- What to produce:
Could you print the full listing again, exactly as written?

- Supplied data:
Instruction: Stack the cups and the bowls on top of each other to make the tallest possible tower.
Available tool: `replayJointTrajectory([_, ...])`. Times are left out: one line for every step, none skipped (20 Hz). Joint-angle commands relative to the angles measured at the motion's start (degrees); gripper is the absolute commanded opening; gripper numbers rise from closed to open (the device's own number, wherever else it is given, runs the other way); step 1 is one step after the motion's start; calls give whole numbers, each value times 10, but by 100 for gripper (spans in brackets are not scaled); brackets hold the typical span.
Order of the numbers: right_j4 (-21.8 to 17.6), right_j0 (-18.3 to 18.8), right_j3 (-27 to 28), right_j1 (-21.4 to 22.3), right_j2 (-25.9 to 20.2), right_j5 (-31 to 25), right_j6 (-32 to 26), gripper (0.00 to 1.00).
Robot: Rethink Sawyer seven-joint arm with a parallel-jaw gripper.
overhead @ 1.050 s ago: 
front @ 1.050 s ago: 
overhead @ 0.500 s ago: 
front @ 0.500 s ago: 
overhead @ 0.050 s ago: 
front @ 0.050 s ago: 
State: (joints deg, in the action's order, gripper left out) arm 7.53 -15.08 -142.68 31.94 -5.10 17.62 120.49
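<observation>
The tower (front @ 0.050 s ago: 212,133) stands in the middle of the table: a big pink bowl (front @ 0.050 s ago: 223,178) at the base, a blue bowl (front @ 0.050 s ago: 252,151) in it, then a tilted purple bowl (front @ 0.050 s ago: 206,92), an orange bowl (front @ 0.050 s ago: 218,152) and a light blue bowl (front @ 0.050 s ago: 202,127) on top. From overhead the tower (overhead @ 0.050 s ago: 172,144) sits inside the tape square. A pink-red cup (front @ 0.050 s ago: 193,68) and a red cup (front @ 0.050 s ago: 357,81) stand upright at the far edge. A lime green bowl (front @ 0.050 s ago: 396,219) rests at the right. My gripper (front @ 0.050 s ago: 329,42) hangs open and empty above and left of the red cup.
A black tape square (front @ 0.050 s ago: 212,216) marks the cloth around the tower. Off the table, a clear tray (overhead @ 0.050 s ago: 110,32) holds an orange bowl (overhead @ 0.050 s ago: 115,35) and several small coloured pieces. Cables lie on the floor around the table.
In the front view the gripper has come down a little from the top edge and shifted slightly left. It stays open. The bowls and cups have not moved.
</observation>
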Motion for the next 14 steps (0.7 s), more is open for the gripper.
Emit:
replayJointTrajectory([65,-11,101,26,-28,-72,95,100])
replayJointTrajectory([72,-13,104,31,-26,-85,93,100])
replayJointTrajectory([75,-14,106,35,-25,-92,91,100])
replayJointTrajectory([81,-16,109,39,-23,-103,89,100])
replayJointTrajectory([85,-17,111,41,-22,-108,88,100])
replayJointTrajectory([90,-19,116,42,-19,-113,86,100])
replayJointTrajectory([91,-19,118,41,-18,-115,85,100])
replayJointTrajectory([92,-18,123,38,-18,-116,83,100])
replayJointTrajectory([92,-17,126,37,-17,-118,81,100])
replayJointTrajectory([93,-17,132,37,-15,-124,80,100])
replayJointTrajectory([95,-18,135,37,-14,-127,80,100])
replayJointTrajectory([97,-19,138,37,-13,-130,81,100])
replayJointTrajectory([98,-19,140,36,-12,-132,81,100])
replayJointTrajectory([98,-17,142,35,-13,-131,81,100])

- Exercise result:
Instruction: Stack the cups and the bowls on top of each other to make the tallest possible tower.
Available tool: `replayJointTrajectory([_, ...])`. Times are left out: one line for every step, none skipped (20 Hz). Joint-angle commands relative to the angles measured at the motion's start (degrees); gripper is the absolute commanded opening; gripper numbers rise from closed to open (the device's own number, wherever else it is given, runs the other way); step 1 is one step after the motion's start; calls give whole numbers, each value times 10, but by 100 for gripper (spans in brackets are not scaled); brackets hold the typical span.
Order of the numbers: right_j4 (-21.8 to 17.6), right_j0 (-18.3 to 18.8), right_j3 (-27 to 28), right_j1 (-21.4 to 22.3), right_j2 (-25.9 to 20.2), right_j5 (-31 to 25), right_j6 (-32 to 26), gripper (0.00 to 1.00).
Robot: Rethink Sawyer seven-joint arm with a parallel-jaw gripper.
overhead @ 1.050 s ago: 
front @ 1.050 s ago: 
overhead @ 0.500 s ago: 
front @ 0.500 s ago: 
overhead @ 0.050 s ago: 
front @ 0.050 s ago: 
State: (joints deg, in the action's order, gripper left out) arm 7.53 -15.08 -142.68 31.94 -5.10 17.62 120.49
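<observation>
The tower (front @ 0.050 s ago: 212,133) stands in the middle of the table: a big pink bowl (front @ 0.050 s ago: 223,178) at the base, a blue bowl (front @ 0.050 s ago: 252,151) in it, then a tilted purple bowl (front @ 0.050 s ago: 206,92), an orange bowl (front @ 0.050 s ago: 218,152) and a light blue bowl (front @ 0.050 s ago: 202,127) on top. From overhead the tower (overhead @ 0.050 s ago: 172,144) sits inside the tape square. A pink-red cup (front @ 0.050 s ago: 193,68) and a red cup (front @ 0.050 s ago: 357,81) stand upright at the far edge. A lime green bowl (front @ 0.050 s ago: 396,219) rests at the right. My gripper (front @ 0.050 s ago: 329,42) hangs open and empty above and left of the red cup.
A black tape square (front @ 0.050 s ago: 212,216) marks the cloth around the tower. Off the table, a clear tray (overhead @ 0.050 s ago: 110,32) holds an orange bowl (overhead @ 0.050 s ago: 115,35) and several small coloured pieces. Cables lie on the floor around the table.
In the front view the gripper has come down a little from the top edge and shifted slightly left. It stays open. The bowls and cups have not moved.
</observation>
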Motion for the next 14 steps (0.7 s), more is open for the gripper.
Emit:
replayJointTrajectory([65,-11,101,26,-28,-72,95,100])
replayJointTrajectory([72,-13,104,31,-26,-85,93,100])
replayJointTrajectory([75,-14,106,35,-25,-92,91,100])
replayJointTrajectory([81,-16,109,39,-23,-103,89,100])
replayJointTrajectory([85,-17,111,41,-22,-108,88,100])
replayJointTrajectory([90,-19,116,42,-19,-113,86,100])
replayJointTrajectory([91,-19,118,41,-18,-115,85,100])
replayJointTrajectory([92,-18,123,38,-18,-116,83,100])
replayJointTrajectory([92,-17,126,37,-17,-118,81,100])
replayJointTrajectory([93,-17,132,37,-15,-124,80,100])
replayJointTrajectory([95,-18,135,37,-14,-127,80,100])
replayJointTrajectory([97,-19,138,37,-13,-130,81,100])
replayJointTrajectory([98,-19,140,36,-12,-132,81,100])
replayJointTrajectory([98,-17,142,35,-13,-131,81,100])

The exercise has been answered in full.